Die Sicherungsverwahrung alten Stils verwahrt nicht nur Ungeheuer, sie gebiert sie auch. Unser aller Schutz erheischt, dass bestimmte Menschen nicht in Freiheit sein können, weil sie aus Gründen gleich welcher Art zu einem normalen Sozialkontakt nicht dauerhaft fähig sind. Der Schutz vor diesen Menschen erfordert, sie der Freiheit zu berauben, aber nur der. Diese Einschränkung korrespondiert mit der kostenträchtigen Gestaltung des Lebens dieser Individuen. Wobei die Kosten bei wirklicher volkswirtschaftlicher Berechnung nicht hoch sind. Die verhinderten Schäden sind viel teurer und für die Betroffenen bitter. Wenn die Bundesrepublik für das Auslösen von Geiseln Millionenbeträge – mit Dottores Billigung inklusive der Leugnung der Tatsache – übrig hat, dann sind die ersparten fünf Morde und zehn Vergewaltigungen eben auch Millionen wert. Also muss eine Regelung geschaffen werden, die den Menschen mit dem sozialen Defizit ein Leben ermöglicht, in dem sie alles haben können denn die Freiheit.

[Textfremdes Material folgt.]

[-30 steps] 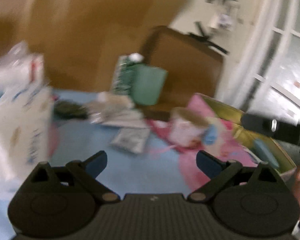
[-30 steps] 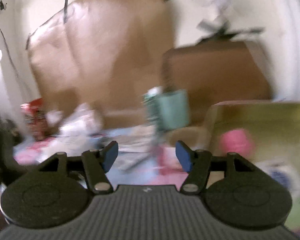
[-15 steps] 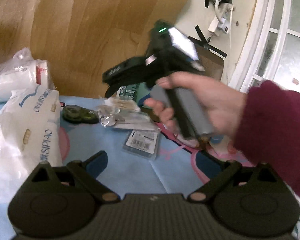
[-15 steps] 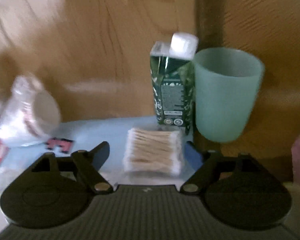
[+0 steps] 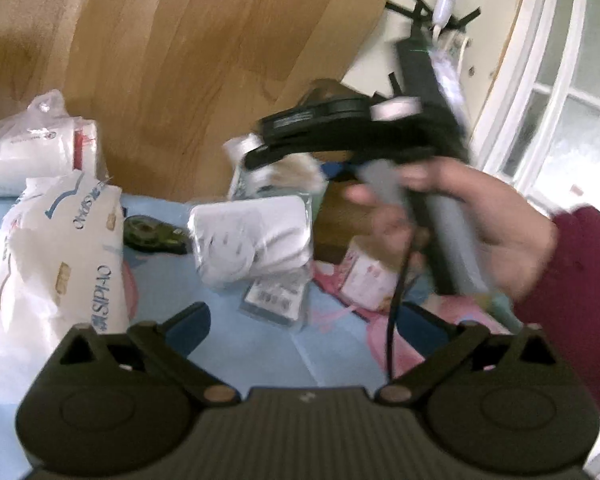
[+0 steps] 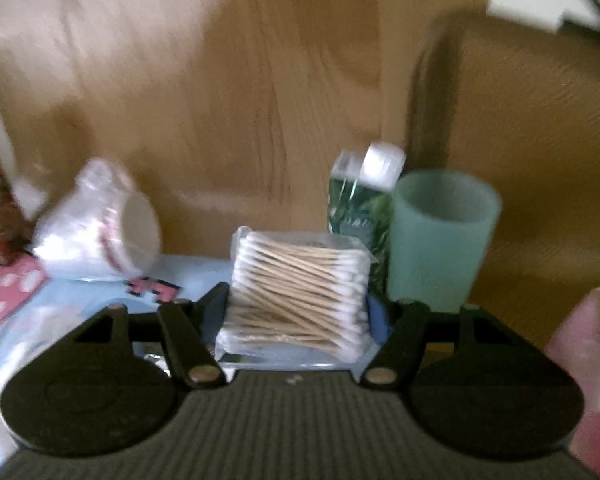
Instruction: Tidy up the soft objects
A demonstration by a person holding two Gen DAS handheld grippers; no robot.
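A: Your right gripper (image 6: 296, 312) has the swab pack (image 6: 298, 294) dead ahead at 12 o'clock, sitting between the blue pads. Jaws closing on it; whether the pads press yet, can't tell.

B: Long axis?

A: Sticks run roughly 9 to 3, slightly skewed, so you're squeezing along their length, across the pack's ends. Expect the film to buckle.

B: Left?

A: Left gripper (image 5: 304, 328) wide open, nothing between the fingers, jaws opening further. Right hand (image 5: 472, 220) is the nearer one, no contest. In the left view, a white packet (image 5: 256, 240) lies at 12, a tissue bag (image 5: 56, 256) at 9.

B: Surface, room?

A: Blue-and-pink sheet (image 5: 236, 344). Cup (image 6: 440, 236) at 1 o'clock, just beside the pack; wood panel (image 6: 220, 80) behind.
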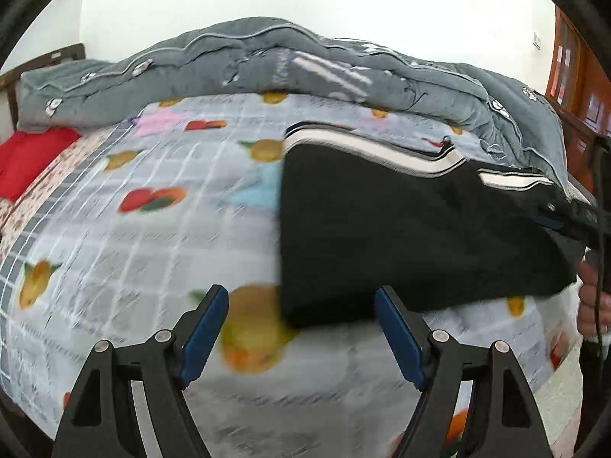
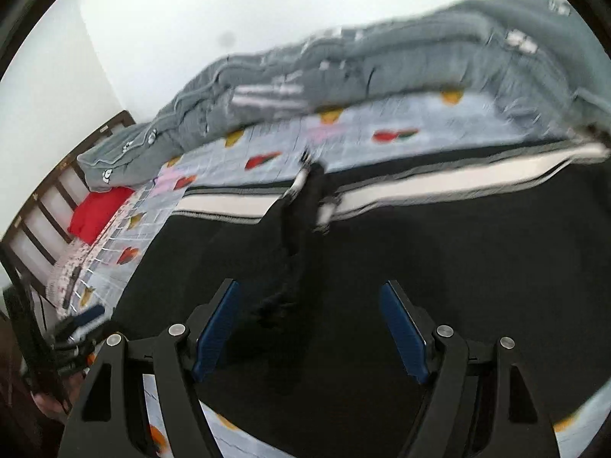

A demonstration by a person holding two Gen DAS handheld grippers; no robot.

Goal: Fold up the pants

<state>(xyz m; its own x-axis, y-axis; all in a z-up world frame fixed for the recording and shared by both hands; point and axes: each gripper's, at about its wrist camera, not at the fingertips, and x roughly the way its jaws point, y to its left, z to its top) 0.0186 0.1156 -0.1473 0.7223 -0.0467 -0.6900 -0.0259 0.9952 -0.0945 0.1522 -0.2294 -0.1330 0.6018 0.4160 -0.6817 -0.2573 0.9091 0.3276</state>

Ob psychische Therapie überhaupt etwas nützt, erscheint Dottore fraglich, der Wolfsmensch ist das beste Beispiel. Prägungen sind so seltsam und fest, dass der Einfluss von Sprache und Sozialumgang im geschützten Bereich allenfalls dämmt.
Für Anna S., der Dottore Einsichten verdankt.